PIT tags have a potential for anti-theft and anti-shenanigan such as those four inter-grades. Within a collection they are a reasonable way to keep your own animals sorted out, if that something important to your needs/wants. So maybe the people who bought those Manouria inter-grades just wanted a non-sulcata large tortoise pet, no intention to breed. But then maybe 20 years from now they sell that inter-grade to someone who does want to breed? How to ensure the flippers and scammers don't screw the animals up with short term interests ($$).

BTW, PIT tags - Passive Identification Transponder, they are small inert 'chips' that are implanted into the animal. When activated by a reader's close proximity they place on the readers screen the unique number of the tag. They are also put in people on some occasions, and we may well have seen spy TV shows where they explode if removed so that good guys can track bad guys. We are just concerned with those used to make a unique ID for each animal.

Do you use them?

What functions do they serve for you?

If you bought an animal would you, as a sole purpose, take the animal to a vet to have it scanned for a chip?

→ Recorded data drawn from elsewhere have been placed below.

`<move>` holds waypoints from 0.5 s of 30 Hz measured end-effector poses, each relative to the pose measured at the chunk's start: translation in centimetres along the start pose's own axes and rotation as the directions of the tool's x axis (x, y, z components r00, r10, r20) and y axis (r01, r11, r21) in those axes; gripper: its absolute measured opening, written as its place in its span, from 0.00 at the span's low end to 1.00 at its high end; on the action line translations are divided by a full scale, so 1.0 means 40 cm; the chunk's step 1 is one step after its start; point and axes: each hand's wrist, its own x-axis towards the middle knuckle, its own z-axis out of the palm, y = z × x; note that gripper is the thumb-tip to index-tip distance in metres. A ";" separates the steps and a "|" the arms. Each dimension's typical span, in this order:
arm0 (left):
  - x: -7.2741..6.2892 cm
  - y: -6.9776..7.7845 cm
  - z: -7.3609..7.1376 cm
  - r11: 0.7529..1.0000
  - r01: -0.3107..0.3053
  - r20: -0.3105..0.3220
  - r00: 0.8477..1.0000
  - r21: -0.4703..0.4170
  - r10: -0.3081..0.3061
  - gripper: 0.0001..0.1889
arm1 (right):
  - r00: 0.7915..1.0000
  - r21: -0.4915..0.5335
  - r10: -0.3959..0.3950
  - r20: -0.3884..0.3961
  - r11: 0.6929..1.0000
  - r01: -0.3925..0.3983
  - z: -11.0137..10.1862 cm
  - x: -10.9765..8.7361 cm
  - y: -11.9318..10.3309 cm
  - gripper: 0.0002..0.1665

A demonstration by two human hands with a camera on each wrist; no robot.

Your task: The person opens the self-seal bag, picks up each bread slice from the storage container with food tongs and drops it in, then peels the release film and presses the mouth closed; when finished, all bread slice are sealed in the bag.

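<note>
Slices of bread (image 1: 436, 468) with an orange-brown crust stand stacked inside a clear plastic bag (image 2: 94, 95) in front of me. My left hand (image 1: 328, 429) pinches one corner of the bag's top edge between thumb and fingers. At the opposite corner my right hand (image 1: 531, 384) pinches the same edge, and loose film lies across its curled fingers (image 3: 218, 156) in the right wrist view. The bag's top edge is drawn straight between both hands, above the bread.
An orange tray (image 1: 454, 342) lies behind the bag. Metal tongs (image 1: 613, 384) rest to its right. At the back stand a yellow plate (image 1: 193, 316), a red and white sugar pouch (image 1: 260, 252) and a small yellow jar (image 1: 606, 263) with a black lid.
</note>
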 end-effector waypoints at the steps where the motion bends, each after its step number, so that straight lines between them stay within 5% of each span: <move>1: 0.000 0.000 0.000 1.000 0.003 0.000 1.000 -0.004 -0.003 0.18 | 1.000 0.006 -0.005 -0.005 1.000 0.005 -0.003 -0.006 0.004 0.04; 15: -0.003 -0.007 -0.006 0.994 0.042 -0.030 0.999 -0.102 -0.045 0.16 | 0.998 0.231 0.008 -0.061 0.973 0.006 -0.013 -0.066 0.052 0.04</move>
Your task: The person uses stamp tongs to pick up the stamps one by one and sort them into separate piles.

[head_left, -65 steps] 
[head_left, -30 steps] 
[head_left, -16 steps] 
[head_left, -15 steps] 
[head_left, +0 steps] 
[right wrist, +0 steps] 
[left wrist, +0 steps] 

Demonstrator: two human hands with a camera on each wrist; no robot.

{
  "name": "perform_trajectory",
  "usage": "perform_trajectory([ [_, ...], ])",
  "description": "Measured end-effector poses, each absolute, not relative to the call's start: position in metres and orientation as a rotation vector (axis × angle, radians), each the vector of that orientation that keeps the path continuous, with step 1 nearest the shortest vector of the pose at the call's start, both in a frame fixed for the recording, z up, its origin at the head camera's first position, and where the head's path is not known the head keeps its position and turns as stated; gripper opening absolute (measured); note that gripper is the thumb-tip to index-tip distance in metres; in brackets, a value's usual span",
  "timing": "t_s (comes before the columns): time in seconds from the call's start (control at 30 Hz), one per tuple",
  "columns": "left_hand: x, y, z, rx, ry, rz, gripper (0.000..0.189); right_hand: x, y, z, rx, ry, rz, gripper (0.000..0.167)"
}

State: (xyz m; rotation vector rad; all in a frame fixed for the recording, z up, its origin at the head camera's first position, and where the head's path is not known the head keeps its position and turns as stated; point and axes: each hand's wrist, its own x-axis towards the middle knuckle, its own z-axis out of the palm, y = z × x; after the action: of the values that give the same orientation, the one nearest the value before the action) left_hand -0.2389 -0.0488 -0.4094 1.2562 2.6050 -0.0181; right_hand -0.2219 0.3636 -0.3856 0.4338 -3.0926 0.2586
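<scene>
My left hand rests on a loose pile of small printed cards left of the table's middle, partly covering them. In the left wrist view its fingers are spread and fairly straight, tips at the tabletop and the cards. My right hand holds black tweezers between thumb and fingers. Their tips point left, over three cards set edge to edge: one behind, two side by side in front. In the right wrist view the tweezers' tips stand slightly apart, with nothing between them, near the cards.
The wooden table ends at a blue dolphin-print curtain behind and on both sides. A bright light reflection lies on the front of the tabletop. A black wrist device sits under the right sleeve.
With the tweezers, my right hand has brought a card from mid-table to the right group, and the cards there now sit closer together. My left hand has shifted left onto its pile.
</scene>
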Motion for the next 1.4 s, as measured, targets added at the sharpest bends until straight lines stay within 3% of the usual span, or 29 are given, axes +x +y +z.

Would buying a purposefully 'chipped' animal ad value for you in any way, even if it was not in the cost of the animal (essentially free)?

Vote or not, but comments are desired above votes.


----------



## tortadise (Jun 29, 2015)

Yes, I have multiple animals PIT tagged. A few were purchased this way. It's a fantastic ease to me that the previous ownership was on the similar level of a dog, and or cat. Which enables a certain level of care to most families. Treated as a family member, thusly labeled a priority and level of care and ownership. 

I feel studbook numbers are a great asset as well. But the issue with those is that they can be lost in translation. Where as the PIT tag can be easily identified. Anyways. Yes I'm a believer in this for sure, and feels it does implement a great source of settling what the above story misrepresented.


----------



## Kapidolo Farms (Jun 29, 2015)

Mods, could you please help out, there are three posts of this thread, the server kept saying 
'try again' when I included a pole. Please delete the two that are not yet responded to, and if there is a response to one of them would you please merge them to one. Thank you.


----------



## tortadise (Jun 29, 2015)

Will said:


> Mods, could you please help out, there are three posts of this thread, the server kept saying
> 'try again' when I included a pole. Please delete the two that are not yet responded to, and if there is a response to one of them would you please merge them to one. Thank you.


Done.


----------